# [DIRECTIONS FOR THIS TASK]
Give the number of lines in the listing that contain "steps", with no other words.

# [DATASET CONTENT]
****************************************

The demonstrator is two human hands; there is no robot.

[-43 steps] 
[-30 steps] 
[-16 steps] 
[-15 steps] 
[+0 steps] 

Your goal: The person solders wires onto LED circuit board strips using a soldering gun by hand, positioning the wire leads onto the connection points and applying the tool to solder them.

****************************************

# [WORKED SOLUTION]
5